* About this exercise
Return the entire listing, character for character.

* Collected material

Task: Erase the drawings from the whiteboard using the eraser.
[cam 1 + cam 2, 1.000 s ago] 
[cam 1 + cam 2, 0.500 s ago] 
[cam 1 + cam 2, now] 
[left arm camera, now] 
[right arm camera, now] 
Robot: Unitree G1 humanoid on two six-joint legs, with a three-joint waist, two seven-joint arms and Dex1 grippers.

* Task result
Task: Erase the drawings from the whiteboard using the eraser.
[cam 1 + cam 2, 1.000 s ago] 
[cam 1 + cam 2, 0.500 s ago] 
[cam 1 + cam 2, now] 
[left arm camera, now] 
[right arm camera, now] 
Robot: Unitree G1 humanoid on two six-joint legs, with a three-joint waist, two seven-joint arms and Dex1 grippers.

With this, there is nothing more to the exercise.